En ese contexto Balmes advierte a sus lectores que “no sueñen en absurdos proyectos de independencia”. Si publicó aquellas palabras sería porque el sentimiento, aunque difuminado, estaba. Como, de hecho, se sigue de la descripción que, en su ‘Diálogo razonado’, el general Van Halen, que dirigió el bombardeo de la ciudad, hace de la intensidad patriótica “anticastellana” de los sitiados. (Como es habitual, las fuentes de fuera son siempre más transparentes que los artículos, autocensurados, de nuestros periodistas, que andaban o andan siempre con el alma en vilo).

 

Balmes era un patriota español por convicción (la doctrina del papa Gregorio XVI sobre el nacionalismo italiano debía tener un impacto importante). Lo era por razones profesionales: vivía en Madrid. Y sabía que, en la España de 1840, el radicalismo catalán era imposible.
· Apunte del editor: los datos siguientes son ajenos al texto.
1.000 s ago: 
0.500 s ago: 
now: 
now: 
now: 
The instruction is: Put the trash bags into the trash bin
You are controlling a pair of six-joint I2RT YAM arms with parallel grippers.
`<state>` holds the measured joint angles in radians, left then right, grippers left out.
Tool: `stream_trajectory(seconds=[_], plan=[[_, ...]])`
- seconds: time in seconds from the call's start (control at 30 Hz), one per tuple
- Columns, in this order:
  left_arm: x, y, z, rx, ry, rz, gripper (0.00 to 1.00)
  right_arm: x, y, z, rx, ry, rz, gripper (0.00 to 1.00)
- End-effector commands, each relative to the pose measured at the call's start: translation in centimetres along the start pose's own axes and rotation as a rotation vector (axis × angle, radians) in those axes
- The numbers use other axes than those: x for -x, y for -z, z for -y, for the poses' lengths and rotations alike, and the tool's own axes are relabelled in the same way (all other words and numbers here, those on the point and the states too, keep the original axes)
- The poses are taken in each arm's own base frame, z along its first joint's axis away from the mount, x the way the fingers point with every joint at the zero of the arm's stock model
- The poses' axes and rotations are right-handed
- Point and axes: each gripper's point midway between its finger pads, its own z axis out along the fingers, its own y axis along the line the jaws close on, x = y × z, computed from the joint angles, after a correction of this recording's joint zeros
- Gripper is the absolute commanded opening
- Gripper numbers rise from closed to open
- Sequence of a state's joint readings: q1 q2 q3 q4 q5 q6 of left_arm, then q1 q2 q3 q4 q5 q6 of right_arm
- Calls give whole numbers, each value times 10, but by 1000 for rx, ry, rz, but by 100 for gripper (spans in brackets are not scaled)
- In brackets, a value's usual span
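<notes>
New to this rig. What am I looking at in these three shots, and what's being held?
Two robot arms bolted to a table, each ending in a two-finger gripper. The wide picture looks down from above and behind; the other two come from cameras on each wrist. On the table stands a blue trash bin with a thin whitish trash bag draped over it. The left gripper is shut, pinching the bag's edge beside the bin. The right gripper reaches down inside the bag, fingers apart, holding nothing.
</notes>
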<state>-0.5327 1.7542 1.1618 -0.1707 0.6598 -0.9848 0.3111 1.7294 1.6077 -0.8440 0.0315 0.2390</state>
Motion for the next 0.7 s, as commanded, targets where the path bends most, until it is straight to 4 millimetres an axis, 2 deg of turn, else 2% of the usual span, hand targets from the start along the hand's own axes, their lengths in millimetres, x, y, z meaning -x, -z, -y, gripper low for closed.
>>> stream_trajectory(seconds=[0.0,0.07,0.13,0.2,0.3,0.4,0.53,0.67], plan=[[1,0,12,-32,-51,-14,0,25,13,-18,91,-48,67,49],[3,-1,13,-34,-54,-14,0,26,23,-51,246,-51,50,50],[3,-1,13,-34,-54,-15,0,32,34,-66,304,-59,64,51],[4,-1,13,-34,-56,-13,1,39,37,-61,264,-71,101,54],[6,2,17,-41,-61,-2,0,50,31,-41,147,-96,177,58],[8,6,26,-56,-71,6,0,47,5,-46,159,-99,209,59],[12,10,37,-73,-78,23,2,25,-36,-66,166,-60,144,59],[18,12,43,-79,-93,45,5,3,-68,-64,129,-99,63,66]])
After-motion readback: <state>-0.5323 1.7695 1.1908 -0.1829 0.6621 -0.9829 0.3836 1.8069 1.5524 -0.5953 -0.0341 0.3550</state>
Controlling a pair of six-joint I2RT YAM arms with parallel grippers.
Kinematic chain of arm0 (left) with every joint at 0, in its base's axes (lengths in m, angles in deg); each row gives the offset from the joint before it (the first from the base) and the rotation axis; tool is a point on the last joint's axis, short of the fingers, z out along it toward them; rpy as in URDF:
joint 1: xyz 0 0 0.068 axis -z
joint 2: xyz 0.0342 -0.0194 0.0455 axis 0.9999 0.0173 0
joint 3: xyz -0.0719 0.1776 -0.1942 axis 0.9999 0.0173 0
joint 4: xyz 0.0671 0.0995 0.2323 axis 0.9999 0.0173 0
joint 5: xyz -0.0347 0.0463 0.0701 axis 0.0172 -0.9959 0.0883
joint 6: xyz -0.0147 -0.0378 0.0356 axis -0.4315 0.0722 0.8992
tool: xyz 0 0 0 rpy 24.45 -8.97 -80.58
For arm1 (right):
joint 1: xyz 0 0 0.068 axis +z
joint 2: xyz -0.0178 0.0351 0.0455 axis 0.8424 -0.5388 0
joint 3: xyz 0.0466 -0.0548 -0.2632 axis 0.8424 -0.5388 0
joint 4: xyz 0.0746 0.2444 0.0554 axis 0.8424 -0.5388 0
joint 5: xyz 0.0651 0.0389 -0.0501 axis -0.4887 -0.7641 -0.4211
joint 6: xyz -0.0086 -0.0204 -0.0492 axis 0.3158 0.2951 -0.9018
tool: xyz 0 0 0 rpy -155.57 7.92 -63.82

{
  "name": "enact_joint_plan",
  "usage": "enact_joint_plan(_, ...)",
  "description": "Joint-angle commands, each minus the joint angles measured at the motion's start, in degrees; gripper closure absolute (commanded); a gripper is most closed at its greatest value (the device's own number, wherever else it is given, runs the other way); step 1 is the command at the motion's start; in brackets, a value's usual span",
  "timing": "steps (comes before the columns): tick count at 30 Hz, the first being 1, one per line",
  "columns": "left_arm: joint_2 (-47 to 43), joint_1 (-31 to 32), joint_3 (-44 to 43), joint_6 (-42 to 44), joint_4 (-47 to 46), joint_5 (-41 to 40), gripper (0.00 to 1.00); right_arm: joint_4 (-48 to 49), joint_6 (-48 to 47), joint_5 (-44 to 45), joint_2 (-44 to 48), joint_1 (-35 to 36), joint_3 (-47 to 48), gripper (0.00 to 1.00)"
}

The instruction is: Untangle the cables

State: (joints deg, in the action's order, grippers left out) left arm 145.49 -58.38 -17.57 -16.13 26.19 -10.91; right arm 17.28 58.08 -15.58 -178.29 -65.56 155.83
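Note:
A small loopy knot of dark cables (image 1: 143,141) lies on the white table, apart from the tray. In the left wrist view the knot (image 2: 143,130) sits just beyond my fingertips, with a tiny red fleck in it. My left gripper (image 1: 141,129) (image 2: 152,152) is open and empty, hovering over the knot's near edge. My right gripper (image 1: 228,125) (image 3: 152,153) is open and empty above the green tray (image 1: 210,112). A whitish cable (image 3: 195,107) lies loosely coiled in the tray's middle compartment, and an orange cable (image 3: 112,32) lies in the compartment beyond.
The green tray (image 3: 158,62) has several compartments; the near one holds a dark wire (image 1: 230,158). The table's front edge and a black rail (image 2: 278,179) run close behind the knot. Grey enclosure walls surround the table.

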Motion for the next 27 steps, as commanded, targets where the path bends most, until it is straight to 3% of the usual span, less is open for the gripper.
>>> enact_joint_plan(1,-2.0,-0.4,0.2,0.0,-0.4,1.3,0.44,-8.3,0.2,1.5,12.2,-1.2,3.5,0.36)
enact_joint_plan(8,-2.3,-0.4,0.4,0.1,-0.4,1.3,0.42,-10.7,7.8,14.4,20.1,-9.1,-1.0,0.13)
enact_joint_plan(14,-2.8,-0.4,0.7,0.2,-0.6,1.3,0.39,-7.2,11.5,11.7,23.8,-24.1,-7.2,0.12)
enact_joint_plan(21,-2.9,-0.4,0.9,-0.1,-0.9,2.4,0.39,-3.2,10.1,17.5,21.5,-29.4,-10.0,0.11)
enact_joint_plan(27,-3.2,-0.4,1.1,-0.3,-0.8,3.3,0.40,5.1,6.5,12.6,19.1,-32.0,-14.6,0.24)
Por eso mismo gastar tanto tiempo en sus series de artículos ‘Cataluña y Barcelona’ en construir una interpretación sobre las causas y consecuencias de la industrialización catalana mejor que la de Pierre Vilar.

 

Ahora bien, a pesar de ser un patriota español, nunca fue ni jacobino ni absolutista. Dos años antes de morir, y en una respuesta a las preguntas de El Heraldo, dejó claro que España necesitaba un provincialismo prudente. Si lo hacía debía ser también porque otra solución no era viable. Y si Balmes, el gran patriota español, pensaba así, ¿no es hora de que nos tomemos más en serio las continuidades del conflicto de España contra Cataluña?